一方、インフルエンザの場合は悪寒、倦怠感、38℃以上の発熱、頭痛、関節痛、筋肉痛など全身の症状が強く、合わせて、のどの痛み、鼻汁、せきなどの症状も見られます。これらの症状は通常2〜3日続きますが、場合によっては5日を超えることもあります。
さらに、高齢者や乳幼児では肺炎や脳炎などを合併することもあり、最悪の場合は死に至ることもあります。
インフルエンザワクチン
インフルエンザはかぜなどとは違い、高齢者や子どもがかかると重篤な症状を引き起こしたり、最悪の場合死に至ることもある危険な病気です。
これを予防するためには、インフルエンザワクチンの接種が効果的です。ワクチンによりインフルエンザにかかるのを防止でき、たとえかかっても症状が軽減され、合併症や死亡する危険から身を守ることができます。
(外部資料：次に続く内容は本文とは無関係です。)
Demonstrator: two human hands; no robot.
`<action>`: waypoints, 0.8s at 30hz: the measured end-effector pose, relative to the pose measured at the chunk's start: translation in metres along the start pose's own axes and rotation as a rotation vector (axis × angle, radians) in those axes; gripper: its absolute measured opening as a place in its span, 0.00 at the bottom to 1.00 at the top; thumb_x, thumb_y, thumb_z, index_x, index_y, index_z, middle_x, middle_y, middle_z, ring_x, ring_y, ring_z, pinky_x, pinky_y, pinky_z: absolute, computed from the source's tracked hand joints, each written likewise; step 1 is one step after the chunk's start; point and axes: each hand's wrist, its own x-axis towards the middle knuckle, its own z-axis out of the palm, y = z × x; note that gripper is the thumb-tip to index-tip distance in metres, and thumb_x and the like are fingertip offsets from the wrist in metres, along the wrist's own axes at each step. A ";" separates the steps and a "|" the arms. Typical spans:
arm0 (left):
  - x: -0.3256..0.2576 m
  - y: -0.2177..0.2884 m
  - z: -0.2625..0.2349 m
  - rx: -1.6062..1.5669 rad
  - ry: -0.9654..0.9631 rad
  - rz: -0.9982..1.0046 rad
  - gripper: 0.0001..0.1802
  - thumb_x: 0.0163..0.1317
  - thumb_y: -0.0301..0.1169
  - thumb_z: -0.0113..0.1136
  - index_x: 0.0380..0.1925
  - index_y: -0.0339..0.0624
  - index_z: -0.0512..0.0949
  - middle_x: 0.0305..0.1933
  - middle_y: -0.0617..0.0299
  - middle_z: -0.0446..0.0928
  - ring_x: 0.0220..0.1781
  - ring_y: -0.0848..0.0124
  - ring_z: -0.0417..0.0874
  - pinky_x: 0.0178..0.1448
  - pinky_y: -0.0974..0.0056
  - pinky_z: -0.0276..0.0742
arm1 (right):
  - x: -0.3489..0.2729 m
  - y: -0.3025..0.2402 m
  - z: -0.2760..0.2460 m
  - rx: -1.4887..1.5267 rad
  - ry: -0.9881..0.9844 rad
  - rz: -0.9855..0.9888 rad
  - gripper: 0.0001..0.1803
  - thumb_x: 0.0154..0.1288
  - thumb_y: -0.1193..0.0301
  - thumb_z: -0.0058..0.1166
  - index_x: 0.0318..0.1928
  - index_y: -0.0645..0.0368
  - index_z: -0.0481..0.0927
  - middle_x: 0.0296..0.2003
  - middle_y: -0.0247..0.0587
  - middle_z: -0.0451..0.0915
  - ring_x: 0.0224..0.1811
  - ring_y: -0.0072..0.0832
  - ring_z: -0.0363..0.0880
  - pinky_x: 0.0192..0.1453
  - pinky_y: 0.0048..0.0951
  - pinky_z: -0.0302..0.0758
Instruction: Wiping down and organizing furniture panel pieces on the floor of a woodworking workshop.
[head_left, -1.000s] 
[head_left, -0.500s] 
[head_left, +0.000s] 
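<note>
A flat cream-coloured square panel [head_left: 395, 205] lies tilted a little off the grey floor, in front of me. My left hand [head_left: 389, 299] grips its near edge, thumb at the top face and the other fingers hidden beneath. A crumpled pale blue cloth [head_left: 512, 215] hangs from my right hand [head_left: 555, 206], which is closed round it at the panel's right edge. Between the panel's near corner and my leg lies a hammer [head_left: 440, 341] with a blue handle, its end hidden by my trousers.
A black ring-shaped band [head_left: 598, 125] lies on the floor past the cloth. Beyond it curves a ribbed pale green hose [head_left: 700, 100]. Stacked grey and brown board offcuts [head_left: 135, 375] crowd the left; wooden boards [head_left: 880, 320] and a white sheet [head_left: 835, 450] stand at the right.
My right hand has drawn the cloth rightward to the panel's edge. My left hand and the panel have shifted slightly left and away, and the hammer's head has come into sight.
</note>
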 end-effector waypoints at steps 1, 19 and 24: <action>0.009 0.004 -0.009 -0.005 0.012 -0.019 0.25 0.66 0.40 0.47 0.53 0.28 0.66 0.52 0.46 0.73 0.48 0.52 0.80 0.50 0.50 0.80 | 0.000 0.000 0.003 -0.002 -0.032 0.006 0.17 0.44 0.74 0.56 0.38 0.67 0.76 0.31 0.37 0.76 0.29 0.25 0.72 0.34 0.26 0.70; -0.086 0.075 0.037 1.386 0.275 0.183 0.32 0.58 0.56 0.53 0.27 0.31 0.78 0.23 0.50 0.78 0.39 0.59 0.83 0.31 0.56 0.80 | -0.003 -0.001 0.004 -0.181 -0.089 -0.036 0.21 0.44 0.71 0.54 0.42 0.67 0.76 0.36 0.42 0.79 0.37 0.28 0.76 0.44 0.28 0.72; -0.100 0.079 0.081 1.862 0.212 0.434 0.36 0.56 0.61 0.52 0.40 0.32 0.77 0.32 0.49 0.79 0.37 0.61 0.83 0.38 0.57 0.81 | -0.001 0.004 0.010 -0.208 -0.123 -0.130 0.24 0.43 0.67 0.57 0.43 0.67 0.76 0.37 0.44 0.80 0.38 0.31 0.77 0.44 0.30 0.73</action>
現在、インフルエンザウイルスは、Aソ連型(H1N1)、A香港型(H3N2)、B型の3種類に分けられます。予防接種の場合、毎年流行する型を予測し、「これ」はという型のワクチンを接種しているのです。したがって、予測した型と全く違う型が流行すると、ワクチンが効かないことになります。
ワクチンは1回接種だけでもおよそ2週間で抗体が上昇し効果が期待できます。抗体は3〜6ヶ月で徐々に減少するので、毎年接種をしなければいけません。
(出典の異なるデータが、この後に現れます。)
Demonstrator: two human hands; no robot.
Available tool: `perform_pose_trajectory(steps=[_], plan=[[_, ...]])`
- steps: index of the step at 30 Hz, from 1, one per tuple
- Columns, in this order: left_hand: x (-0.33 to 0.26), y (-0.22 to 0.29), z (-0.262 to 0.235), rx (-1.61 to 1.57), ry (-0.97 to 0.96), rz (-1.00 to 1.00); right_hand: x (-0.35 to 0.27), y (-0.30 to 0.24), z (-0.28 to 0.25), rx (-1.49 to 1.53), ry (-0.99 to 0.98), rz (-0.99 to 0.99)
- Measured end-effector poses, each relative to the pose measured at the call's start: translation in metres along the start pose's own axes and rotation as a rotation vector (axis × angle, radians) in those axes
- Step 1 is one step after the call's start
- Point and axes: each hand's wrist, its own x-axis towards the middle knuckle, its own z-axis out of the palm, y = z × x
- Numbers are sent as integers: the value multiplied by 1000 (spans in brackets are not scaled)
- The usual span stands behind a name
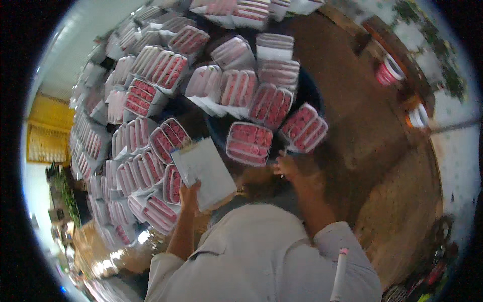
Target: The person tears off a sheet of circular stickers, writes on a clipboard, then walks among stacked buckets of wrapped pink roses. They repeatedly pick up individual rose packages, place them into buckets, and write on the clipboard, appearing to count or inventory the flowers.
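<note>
My left hand point(190, 196) is closed on the lower left edge of a clipboard point(204, 171) with white sheets, held tilted in front of my body. My right hand point(286, 167) is half curled, its fingers pinched together. Something thin and pale seems to show at the fingers, too small to name. Just beyond that hand stand white-wrapped bunches of pink roses, one bunch point(249, 143) to its left and another point(304, 128) to its right. I cannot tell whether the hand touches them. More wrapped rose bunches point(171, 138) stand close beyond the clipboard.
A dark blue round tub point(314, 93) holds several bunches. Many more wrapped bunches point(143, 98) fill the left side. Brown floor point(362, 146) stretches to the right. Along the right wall are a pink-and-white bucket point(390, 70) and a white container point(417, 116). A yellow panel point(48, 131) stands far left.
</note>
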Motion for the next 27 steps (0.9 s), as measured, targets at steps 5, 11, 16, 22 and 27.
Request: perform_pose_trajectory(steps=[5,11,16,22,27], plan=[[-19,-49,53,-163,121,-128,59,-32,14,399,-229,-85],[6,-65,99,-213,293,-253,115,-38,-80,460,106,-123],[23,-74,101,-314,322,-249,217,-12,-144,-65,616,6],[28,-51,96,-245,308,-251,238,34,-124,-97,290,314],[38,-20,90,-168,276,-326,218,24,-110,-327,281,11]])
流行期前に抗体を作っておくことが大切ですので、12月までには接種を終えておくことが望ましいです。遅くとも年内には予防接種を受けるように心がけてください。
ワクチンの接種料金は自由診療ですので、各医療機関により異なります。1回の接種が2500円〜4000円くらいが一般的なようです。
インフルエンザの予防法
予防の基本は、流行前にワクチン接種を受けることですが、ワクチンを接種したからといって必ずインフルエンザを予防できるわけではありません。
よってワクチン接種に加え、次のようなことに気をつけると、より効果的に予防ができます。
流行期には人ごみを避ける
→ 特に高齢者や慢性疾患を持っている人、疲れや睡眠不足で免
疫力が低下している人は、人ごみや繁華街への外出は控えた
ほうがよいでしょう。
外出時にはマスクをする
→ 寒くて乾燥した空気はのどの粘膜の防御機能を低下させ、イ
ンフルエンザにかかりやすくなります。
外出後はうがい,手洗いをする
→ もっとも基本的なことですが、これが一番重要です。100%感
染は防げませんが、感染率はぐっと減ります。
適度な湿度を保つ
→ ウイルスは乾燥した空気を好みますが湿気には弱いので,加
湿器などで湿度を50〜60%に保ちましょう。
また、定期的に部屋の換気をするのも効果的です。
十分な睡眠と栄養をとる
→ 疲れや睡眠不足で体力を落とした状態では,ウイルスに感染し
やすくなります。十分な睡眠とバランスの良い栄養をとりましょ
う。
インフルエンザにかかったら
1. 熱が出たらできるだけ早く医療機関を受診して治療を受けましょう。
2. 十分に睡眠をとって休養しましょう。
3. お茶などの水分を多めにとりましょう。
4. 消化がよく、栄養のある食事をとりましょう。
5. インフルエンザかもしれないと感じたらすぐにマスクをして、他の人にうつさない
ように気をつけましょう。
6. 熱が下がってもウイルスは体内に残っているため、一週間は安静にしましょう。
インフルエンザの治療
インフルエンザの治療法には次の3つがあげられます。
一般療法 : 自然治癒による治療法
対症療法 : つらい症状をやわらげる治療法
化学療法 : 抗ウイルス薬や抗生物質を使う治療法
一般療法
とにかく安静にし,十分な睡眠と栄養、水分をとりましょう。
お茶やジュース、スープなど飲みたいもので結構です。
対症療法
・発熱,頭痛,関節痛,筋肉痛などの症状・・・解熱鎮痛剤,
・鼻汁,くしゃみなどの症状・・・抗ヒスタミン剤,
・咳,痰などの症状・・・鎮咳去痰剤
化学療法
抗インフルエンザ薬を使い、インフルエンザウイルスの増殖を阻害します。ここ数年で、タミフルやリレンザなどの抗インフルエンザ薬の開発が進み、有効な治療が可能になってきました。
また、抗生剤はインフルエンザには効きません。他の細菌による二次感染を防ぐために使用します。